▶ **Directions for this task**: This exercise calls for an exact copy of the listing below.

(Beginning of Collected material)

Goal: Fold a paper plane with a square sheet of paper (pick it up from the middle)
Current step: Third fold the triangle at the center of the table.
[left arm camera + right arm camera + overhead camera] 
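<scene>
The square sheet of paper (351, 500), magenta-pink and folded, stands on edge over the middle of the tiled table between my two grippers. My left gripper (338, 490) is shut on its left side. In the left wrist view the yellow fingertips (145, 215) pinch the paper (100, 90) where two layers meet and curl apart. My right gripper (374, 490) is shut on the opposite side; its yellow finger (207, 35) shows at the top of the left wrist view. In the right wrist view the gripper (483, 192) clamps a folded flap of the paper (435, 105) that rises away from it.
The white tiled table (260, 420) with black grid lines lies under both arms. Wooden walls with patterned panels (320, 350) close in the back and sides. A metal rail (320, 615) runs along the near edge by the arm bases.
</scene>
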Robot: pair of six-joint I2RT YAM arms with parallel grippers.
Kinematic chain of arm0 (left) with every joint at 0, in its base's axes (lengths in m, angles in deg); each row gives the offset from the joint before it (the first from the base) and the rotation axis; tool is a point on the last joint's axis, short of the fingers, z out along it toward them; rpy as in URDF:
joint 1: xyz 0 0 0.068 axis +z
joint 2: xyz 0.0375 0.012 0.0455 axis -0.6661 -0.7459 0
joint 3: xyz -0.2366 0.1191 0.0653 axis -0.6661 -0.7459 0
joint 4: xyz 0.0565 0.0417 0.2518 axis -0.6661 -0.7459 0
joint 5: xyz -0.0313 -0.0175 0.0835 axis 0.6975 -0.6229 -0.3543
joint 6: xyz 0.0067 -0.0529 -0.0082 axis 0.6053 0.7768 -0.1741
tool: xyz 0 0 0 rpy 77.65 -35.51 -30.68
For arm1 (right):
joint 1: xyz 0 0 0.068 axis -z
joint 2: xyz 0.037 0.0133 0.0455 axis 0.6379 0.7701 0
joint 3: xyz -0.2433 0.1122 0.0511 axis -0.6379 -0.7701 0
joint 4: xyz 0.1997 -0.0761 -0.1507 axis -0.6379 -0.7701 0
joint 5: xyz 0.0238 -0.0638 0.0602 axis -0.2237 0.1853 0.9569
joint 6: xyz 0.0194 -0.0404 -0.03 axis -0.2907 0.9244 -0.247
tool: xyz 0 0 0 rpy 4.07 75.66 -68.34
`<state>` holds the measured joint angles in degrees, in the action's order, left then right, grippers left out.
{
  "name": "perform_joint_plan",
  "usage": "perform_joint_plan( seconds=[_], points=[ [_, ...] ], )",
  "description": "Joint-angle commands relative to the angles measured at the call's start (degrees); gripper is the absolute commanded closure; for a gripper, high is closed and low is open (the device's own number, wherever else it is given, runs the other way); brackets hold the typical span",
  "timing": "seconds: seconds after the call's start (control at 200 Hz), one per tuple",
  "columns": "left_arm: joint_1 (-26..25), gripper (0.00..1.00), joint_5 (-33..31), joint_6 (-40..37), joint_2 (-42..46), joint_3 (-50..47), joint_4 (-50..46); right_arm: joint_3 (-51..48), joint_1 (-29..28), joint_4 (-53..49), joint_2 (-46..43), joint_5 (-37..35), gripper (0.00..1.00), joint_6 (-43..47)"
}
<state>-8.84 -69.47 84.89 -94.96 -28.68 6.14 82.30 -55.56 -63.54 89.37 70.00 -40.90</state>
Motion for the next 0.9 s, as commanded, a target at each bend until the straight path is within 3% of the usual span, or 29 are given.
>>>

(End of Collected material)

▶ **Problem solution**:
Goal: Fold a paper plane with a square sheet of paper (pick it up from the middle)
Current step: Third fold the triangle at the center of the table.
[left arm camera + right arm camera + overhead camera] 
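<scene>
The square sheet of paper (351, 500), magenta-pink and folded, stands on edge over the middle of the tiled table between my two grippers. My left gripper (338, 490) is shut on its left side. In the left wrist view the yellow fingertips (145, 215) pinch the paper (100, 90) where two layers meet and curl apart. My right gripper (374, 490) is shut on the opposite side; its yellow finger (207, 35) shows at the top of the left wrist view. In the right wrist view the gripper (483, 192) clamps a folded flap of the paper (435, 105) that rises away from it.
The white tiled table (260, 420) with black grid lines lies under both arms. Wooden walls with patterned panels (320, 350) close in the back and sides. A metal rail (320, 615) runs along the near edge by the arm bases.
</scene>
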Robot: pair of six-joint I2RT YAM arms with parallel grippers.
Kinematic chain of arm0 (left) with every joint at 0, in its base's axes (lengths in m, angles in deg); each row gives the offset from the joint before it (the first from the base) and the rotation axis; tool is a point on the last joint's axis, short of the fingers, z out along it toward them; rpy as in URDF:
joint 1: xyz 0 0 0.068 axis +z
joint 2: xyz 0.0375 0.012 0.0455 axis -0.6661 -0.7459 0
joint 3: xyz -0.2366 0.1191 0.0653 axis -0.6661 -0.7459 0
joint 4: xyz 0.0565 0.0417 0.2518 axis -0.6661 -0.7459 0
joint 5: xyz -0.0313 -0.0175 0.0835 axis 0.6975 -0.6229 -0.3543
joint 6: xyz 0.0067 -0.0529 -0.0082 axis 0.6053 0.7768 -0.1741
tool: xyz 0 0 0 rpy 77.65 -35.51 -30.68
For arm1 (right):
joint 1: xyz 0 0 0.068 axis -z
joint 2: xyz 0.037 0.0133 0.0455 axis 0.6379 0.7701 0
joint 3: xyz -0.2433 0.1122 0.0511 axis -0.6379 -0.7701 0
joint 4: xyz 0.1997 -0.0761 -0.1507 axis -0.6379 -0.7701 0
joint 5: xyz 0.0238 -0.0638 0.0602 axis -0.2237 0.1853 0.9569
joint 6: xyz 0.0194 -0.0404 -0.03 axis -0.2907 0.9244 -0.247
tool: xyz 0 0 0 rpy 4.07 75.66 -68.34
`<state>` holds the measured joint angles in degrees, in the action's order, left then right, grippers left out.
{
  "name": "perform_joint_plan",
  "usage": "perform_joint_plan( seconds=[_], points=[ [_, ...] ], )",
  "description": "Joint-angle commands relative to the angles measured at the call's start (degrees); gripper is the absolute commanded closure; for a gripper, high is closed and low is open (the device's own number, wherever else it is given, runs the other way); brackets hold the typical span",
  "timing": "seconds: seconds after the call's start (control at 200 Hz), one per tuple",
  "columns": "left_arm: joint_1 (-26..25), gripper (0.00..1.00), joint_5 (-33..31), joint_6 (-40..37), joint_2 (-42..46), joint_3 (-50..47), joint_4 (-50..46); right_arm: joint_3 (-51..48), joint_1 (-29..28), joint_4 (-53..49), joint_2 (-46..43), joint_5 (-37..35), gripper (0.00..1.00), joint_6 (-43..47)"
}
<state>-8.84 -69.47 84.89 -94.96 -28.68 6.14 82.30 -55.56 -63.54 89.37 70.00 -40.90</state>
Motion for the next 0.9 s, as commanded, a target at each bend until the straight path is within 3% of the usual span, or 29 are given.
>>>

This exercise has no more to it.